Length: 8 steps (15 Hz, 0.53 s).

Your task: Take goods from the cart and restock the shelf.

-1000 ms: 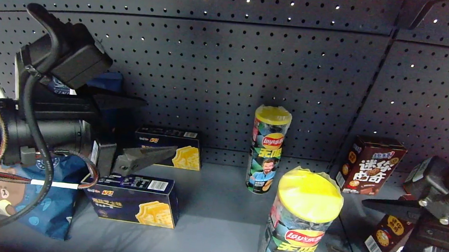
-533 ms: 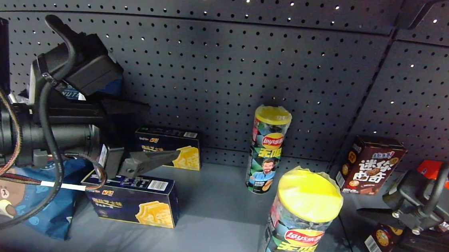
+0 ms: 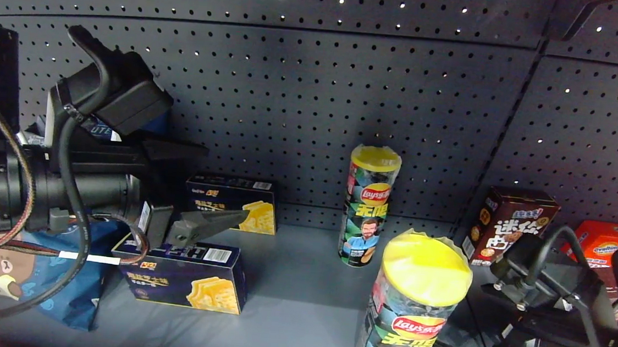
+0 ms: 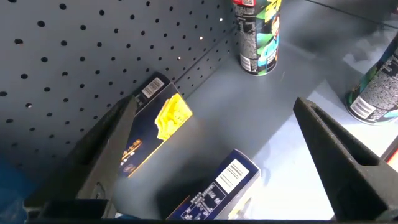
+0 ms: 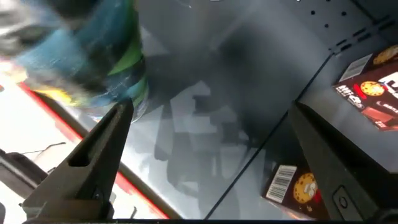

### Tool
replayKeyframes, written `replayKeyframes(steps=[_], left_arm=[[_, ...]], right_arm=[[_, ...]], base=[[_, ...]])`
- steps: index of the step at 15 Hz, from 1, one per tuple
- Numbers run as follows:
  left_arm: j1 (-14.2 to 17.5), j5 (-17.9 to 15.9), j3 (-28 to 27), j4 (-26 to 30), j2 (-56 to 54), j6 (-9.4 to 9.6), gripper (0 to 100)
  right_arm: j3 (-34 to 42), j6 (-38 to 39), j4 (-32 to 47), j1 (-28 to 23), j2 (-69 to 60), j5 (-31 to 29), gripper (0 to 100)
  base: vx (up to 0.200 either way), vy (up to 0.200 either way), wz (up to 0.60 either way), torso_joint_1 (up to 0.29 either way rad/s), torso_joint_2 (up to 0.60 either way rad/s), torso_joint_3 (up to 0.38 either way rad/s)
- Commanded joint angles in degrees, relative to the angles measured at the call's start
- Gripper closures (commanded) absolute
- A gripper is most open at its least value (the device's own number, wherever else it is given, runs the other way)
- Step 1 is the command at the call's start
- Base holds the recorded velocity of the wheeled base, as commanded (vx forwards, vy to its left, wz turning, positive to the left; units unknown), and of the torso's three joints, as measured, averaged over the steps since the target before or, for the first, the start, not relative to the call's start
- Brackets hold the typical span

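Both spread wide and empty, left tool (image 4: pixel 211 118) hovers over navy boxes (image 3: pixel 185 274), right tool (image 5: pixel 211 111) beside front chip can (image 3: pixel 414 314) on shelf (image 3: pixel 298 310).

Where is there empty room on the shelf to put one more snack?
The widest bare patch of shelf lies between the front blue box and the back can and front can. A smaller gap sits between the back can and the brown box. It's crowded at the left end, around the blue bag.

Black arms (image 3: pixel 81 191); looped black cables (image 3: pixel 63 148); grey wedge fingers (image 3: pixel 205 222).
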Motion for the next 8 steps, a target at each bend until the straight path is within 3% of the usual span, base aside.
replayKeyframes(steps=[1,8], left_arm=[[0.01,-0.02,0.35,-0.13,0.08,-0.01,0],[0.01,-0.19,0.79,-0.13,0.08,-0.01,0]], right_arm=[[0.04,-0.05,-0.19,-0.73,1.99,-0.05,0],[-0.14,-0.14,-1.77,-0.99,3.75,-0.14,0]], base=[[0.000,0.000,0.00,0.000,0.00,0.000],[0.000,0.000,0.00,0.000,0.00,0.000]])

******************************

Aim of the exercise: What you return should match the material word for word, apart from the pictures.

Result of this exercise:
Length: 8 steps (15 Hz, 0.53 s).

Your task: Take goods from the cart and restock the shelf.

-1000 ms: 
-533 ms: 
+0 ms: 
+0 ms: 
+0 ms: 

### Tool
replayKeyframes, written `replayKeyframes(steps=[_], left_arm=[[_, ...]], right_arm=[[_, ...]], base=[[_, ...]])`
- steps: index of the step at 15 Hz, from 1, one per tuple
- Numbers run as follows:
  left_arm: j1 (-14.2 to 17.5), j5 (-17.9 to 15.9), j3 (-28 to 27), j4 (-26 to 30), j2 (-56 to 54), j6 (-9.4 to 9.6), gripper (0 to 100)
  right_arm: j3 (-34 to 42), j6 (-38 to 39), j4 (-32 to 47), j1 (-28 to 23), j2 (-69 to 60), j5 (-31 to 29), gripper (0 to 100)
  base: vx (up to 0.200 either way), vy (up to 0.200 either way), wz (up to 0.60 either way), torso_joint_1 (up to 0.29 either way rad/s), torso_joint_2 (up to 0.60 either way rad/s), torso_joint_3 (up to 0.38 either way rad/s)
- Commanded joint angles in degrees, relative to the angles measured at the call's start
- Gripper closures (commanded) absolute
- A gripper is most open at its least value (the device's own number, wherever else it is given, runs the other way)
- Step 1 is the command at the call's start
- Base holds the recorded velocity of the wheeled base, as commanded (vx forwards, vy to its left, wz turning, positive to the left; units unknown), and of the torso's three joints, as measured, averaged over the steps since the target before or, for the first, the start, not relative to the call's start
- Brackets hold the typical span

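Both spread wide and empty, left tool (image 4: pixel 211 118) hovers over navy boxes (image 3: pixel 185 274), right tool (image 5: pixel 211 111) beside front chip can (image 3: pixel 414 314) on shelf (image 3: pixel 298 310).

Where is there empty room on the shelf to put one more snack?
The widest bare patch of shelf lies between the front blue box and the back can and front can. A smaller gap sits between the back can and the brown box. It's crowded at the left end, around the blue bag.

Black arms (image 3: pixel 81 191); looped black cables (image 3: pixel 63 148); grey wedge fingers (image 3: pixel 205 222).
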Motion for the next 8 steps, a target at each bend until the straight path is within 3% of the usual span, base aside.
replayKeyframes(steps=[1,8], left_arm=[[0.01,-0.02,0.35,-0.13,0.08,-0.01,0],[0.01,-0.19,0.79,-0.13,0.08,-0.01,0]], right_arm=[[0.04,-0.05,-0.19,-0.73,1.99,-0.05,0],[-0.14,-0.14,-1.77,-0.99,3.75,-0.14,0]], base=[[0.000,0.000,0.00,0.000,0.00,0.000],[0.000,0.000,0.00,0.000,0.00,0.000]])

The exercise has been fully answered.